What the exercise asks. If a line in the data contains "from", copy it out.

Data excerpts
● ● ● ● ●
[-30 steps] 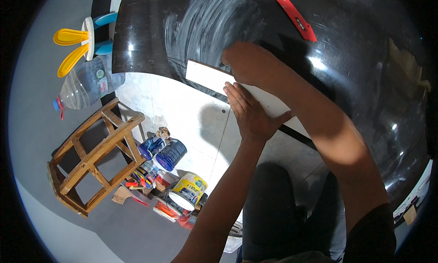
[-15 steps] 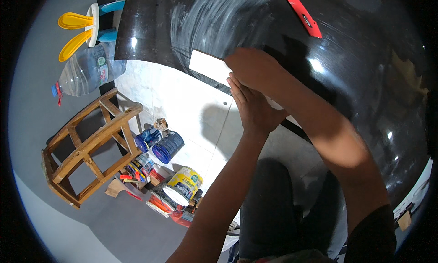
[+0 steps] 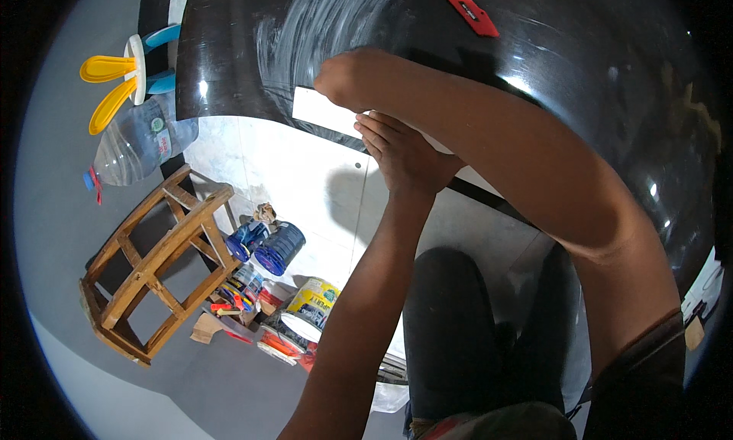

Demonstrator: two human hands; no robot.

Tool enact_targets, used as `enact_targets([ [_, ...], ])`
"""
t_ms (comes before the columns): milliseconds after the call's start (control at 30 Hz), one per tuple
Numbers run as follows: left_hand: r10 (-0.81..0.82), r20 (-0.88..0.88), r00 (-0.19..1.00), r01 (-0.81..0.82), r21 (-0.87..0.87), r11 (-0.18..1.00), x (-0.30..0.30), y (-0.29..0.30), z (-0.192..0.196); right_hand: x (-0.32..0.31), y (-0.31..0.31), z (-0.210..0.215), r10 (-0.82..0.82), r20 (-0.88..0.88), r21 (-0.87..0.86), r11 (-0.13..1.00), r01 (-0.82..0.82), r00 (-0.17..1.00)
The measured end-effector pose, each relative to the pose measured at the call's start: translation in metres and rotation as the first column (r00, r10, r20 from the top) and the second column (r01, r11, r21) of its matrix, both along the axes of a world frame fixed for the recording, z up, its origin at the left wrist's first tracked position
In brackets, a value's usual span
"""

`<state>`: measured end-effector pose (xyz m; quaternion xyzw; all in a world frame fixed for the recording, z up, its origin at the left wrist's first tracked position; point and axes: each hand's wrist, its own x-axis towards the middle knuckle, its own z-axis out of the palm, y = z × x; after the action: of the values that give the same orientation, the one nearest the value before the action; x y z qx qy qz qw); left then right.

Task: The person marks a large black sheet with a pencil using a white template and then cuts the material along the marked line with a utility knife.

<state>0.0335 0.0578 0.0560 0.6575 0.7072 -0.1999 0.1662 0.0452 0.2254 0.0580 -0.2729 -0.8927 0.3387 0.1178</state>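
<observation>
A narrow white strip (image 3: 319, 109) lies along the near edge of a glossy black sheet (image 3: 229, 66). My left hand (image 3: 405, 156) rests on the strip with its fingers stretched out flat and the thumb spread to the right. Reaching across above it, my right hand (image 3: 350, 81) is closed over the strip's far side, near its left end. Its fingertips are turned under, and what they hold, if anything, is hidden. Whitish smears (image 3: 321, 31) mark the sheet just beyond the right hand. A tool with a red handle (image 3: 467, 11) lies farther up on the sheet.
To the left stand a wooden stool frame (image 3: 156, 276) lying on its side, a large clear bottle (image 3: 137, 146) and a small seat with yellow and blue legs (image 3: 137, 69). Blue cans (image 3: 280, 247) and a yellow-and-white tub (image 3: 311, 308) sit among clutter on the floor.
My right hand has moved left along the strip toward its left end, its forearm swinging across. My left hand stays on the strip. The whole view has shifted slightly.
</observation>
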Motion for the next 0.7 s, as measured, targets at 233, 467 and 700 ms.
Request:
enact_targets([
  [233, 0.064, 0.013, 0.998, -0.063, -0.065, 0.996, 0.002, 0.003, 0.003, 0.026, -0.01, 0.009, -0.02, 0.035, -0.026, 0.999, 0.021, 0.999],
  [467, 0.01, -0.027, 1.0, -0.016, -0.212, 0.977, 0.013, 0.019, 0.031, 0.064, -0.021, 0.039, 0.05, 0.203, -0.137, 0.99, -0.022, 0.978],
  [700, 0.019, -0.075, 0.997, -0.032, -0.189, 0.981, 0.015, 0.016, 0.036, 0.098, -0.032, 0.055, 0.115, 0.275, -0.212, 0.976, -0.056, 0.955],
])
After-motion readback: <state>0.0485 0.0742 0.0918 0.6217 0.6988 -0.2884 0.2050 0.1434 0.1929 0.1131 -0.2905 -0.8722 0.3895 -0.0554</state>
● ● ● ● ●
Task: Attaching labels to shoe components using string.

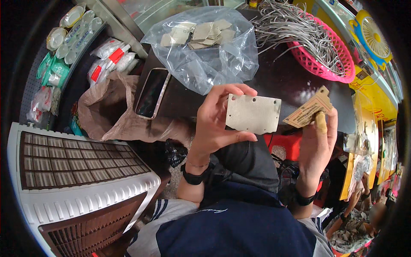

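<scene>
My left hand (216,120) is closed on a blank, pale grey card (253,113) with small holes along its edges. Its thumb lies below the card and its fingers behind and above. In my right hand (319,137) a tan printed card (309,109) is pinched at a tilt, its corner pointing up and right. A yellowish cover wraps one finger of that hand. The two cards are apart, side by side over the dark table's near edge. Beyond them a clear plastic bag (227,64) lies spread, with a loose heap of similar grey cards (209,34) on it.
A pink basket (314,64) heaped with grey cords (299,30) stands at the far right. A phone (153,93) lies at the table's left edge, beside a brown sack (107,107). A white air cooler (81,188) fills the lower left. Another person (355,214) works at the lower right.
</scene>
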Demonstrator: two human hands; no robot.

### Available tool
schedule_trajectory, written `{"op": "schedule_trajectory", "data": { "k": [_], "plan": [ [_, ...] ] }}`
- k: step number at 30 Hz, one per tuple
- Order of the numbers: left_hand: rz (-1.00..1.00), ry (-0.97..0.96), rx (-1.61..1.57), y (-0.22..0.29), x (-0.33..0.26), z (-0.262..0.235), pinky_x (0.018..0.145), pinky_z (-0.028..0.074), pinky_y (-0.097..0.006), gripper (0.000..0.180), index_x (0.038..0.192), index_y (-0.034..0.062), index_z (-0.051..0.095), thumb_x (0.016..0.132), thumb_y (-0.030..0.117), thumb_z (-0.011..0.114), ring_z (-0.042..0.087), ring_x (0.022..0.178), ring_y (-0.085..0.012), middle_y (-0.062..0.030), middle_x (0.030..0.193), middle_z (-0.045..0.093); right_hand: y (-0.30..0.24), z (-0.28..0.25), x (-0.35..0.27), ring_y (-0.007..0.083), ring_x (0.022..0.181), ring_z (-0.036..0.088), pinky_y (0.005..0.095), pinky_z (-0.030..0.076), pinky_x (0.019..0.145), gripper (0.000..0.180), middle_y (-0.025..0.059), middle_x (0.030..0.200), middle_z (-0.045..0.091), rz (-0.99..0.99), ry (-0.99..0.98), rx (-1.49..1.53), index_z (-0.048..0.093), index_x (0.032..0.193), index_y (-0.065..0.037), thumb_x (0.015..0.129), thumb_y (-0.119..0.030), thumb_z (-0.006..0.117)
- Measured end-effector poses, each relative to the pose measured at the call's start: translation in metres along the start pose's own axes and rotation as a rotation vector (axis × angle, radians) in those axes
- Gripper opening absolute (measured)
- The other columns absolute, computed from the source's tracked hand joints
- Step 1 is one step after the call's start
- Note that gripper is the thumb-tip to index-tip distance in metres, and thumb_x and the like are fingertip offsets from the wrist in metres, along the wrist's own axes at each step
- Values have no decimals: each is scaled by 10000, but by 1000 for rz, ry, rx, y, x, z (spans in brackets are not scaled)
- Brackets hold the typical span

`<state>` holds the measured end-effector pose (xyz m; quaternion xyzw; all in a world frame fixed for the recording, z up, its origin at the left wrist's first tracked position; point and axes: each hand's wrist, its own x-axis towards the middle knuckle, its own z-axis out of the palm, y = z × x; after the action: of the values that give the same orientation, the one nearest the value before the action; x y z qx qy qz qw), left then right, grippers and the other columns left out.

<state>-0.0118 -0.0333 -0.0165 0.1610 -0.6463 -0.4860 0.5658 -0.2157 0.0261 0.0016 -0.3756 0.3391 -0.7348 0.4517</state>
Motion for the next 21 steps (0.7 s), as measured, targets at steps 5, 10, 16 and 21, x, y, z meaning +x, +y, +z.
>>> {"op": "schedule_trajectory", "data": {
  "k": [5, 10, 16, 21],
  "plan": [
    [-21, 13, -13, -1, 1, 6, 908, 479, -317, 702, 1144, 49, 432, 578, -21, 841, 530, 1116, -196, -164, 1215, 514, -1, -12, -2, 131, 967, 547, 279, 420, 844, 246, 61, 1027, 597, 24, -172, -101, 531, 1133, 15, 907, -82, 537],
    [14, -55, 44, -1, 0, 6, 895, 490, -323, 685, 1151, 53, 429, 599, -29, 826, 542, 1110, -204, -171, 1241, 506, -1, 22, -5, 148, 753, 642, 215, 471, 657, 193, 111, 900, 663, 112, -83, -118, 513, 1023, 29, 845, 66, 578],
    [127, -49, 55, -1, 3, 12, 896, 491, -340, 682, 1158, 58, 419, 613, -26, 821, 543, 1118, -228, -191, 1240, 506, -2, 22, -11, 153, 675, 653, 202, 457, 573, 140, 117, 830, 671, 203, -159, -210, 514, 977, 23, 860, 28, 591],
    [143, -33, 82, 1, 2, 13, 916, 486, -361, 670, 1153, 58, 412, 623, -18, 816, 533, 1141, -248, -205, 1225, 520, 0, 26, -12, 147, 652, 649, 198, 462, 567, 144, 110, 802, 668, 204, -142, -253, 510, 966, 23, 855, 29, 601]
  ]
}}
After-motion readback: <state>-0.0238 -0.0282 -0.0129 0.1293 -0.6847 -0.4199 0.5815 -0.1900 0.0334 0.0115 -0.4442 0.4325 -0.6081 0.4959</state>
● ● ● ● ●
Solution to the exercise.
The measured end-effector pose, each relative to the pose measured at the call's start: translation in metres and rotation as the first column (r00, r10, r20 from the top) and the second column (r01, r11, r21) of its matrix, both along the axes of a world frame fixed for the recording, z up, its origin at the left wrist's first tracked position
- The other columns absolute, computed from the source's tracked hand joints
- Note that gripper is the thumb-tip to index-tip distance in metres, and thumb_x and the like are fingertip offsets from the wrist in metres, along the wrist's own axes at each step

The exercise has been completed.